Task — Every line below is to be set down again exactly; any image stays out.

============

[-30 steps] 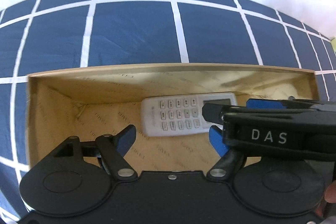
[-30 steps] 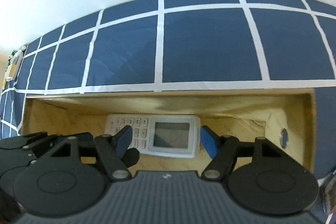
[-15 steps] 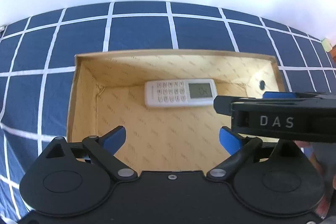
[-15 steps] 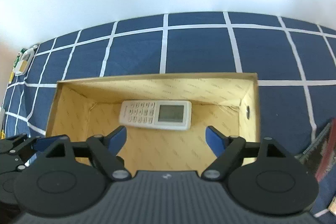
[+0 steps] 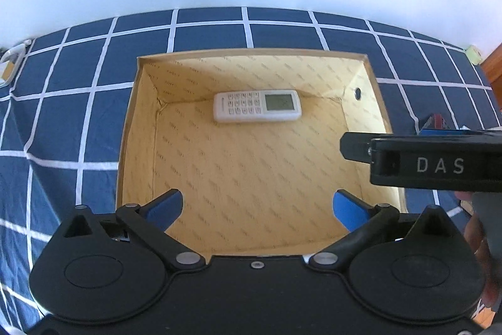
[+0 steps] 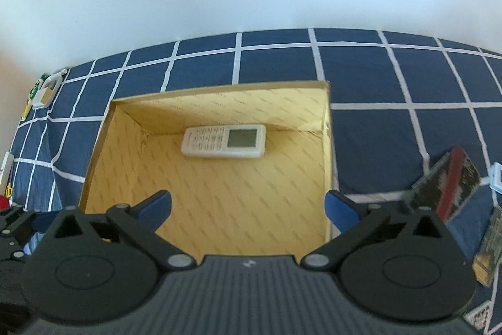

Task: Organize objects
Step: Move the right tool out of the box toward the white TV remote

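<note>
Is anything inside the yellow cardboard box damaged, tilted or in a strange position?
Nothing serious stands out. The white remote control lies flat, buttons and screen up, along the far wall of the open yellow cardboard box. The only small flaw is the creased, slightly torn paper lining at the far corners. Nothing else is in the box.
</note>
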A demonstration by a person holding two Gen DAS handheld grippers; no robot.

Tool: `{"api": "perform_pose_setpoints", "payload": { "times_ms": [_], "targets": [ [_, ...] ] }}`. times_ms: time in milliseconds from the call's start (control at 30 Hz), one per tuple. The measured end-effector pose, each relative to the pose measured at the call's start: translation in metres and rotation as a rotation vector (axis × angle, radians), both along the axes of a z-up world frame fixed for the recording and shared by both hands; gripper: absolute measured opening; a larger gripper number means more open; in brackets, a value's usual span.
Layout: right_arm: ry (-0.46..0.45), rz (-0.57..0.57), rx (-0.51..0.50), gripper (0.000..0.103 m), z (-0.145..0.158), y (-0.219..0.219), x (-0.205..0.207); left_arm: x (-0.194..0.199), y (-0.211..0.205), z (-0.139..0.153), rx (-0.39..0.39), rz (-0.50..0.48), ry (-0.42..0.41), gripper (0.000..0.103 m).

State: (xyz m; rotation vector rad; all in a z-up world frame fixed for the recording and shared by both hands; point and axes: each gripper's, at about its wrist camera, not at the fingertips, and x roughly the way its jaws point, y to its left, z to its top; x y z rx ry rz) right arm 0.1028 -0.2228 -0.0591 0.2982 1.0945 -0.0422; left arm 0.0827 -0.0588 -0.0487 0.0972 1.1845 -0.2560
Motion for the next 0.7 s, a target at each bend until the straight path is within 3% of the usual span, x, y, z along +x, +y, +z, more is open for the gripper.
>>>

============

Answer section —
[-30 steps] 
[-30 steps] 
[-15 steps] 
[-15 steps] 
[+0 steps] 
[+0 steps] 

Task: Organize objects
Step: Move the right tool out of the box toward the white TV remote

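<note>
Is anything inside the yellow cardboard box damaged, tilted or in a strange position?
Nothing serious stands out. The white remote control lies flat, buttons and screen up, along the far wall of the open yellow cardboard box. The only small flaw is the creased, slightly torn paper lining at the far corners. Nothing else is in the box.
</note>
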A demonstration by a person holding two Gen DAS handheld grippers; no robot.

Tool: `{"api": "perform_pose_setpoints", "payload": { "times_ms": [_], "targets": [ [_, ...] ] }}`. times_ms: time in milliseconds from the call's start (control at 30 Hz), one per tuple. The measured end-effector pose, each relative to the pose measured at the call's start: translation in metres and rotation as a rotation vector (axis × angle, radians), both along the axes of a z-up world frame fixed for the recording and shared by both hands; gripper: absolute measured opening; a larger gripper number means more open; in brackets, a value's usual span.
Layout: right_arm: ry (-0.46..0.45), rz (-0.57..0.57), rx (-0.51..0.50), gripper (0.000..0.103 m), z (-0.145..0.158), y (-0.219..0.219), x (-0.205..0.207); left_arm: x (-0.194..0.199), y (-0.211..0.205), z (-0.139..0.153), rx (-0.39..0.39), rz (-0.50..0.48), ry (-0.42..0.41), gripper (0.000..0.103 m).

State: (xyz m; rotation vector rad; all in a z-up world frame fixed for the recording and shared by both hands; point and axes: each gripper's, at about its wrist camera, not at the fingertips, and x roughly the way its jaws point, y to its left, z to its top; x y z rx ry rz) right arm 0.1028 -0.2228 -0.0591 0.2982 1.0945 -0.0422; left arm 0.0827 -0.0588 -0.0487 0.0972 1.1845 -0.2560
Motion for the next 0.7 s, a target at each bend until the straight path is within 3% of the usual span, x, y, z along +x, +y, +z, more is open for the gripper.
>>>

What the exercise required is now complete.